Those Who Can't Do, Teach
I'm walking proof of the idiom, "Those who can't do, teach." Recently I broke my foot. After trying to "walk it out," it became apparent that I was going to need medical intervention. Two hours later I was getting ready to leave Urgent Care with a temporary splint and crutches. The nurse asked if I knew how to use the crutches and I said, "Yes, I used to teach people how to use them. I've got this."
Correction, I so don't got this. It is much easier said than done, and it is nothing like riding a bike. Those motor memories just weren't there. I've never been very coordinated; but apparently what little coordination I had 15 years ago, no longer exists. My deficits aside, it is much easier to demonstrate crutch-walking when you know you can put weight on your foot if you have to. As opposed to performing crutch-walking with a splinted foot and the knowledge that waves of electric shocks will pulse into that foot if you put any weight on it.

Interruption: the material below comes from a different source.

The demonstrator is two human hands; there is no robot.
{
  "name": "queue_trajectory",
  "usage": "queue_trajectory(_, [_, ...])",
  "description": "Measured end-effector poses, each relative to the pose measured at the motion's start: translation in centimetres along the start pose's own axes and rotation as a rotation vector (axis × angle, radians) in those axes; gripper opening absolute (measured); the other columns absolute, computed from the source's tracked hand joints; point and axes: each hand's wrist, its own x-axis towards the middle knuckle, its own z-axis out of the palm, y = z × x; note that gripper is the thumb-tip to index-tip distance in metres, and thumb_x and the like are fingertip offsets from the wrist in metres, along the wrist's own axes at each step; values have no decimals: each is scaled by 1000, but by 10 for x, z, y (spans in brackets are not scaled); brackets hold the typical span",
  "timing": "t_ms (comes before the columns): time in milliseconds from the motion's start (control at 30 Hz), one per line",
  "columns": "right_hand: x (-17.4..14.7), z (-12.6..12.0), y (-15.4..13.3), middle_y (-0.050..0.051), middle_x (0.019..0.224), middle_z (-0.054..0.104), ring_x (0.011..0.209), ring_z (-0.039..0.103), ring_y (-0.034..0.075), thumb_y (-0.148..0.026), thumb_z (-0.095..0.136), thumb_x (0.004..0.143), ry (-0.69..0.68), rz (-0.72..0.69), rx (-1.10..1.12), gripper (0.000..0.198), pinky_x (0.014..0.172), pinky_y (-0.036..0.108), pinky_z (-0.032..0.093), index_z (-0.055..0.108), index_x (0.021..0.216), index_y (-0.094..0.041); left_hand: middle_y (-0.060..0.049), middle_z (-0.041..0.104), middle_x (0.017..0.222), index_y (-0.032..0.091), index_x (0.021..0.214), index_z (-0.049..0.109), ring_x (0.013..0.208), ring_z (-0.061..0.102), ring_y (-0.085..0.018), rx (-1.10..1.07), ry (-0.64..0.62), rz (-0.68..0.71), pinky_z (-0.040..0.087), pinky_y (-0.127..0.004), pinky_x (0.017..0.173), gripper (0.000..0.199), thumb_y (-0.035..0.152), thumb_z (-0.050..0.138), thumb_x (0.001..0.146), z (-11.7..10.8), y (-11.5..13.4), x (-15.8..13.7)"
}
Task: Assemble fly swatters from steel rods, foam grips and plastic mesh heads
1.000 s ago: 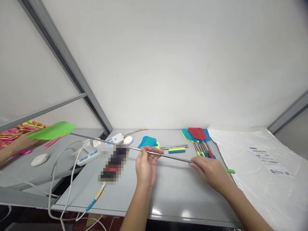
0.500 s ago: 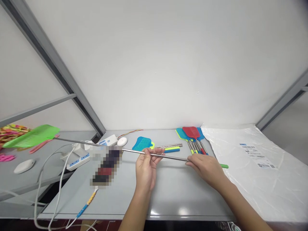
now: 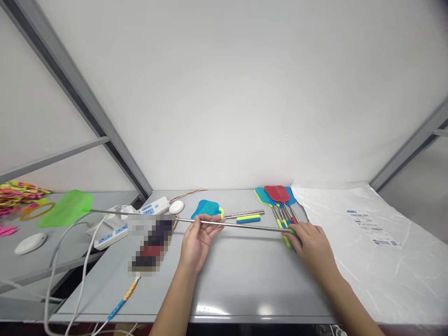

As you are teaching others, take into account which differences exist between teacher and student. Walking with two healthy feet is not the same as walking with one injured foot. Using crutches at 25 years old is nothing like walking with crutches at 45 years old. Even if you had two 25-year olds with two healthy - or injured - feet, those two people would not be working with the same skill set. Sadly, practice does not always make perfect.
While my example is specific to the medical field, it can be generalized to any business. Until you have walked in your clients' shoes, assume you would have difficulty with every task you are trying to teach them. Be patient. Be compassionate. Be encouraging.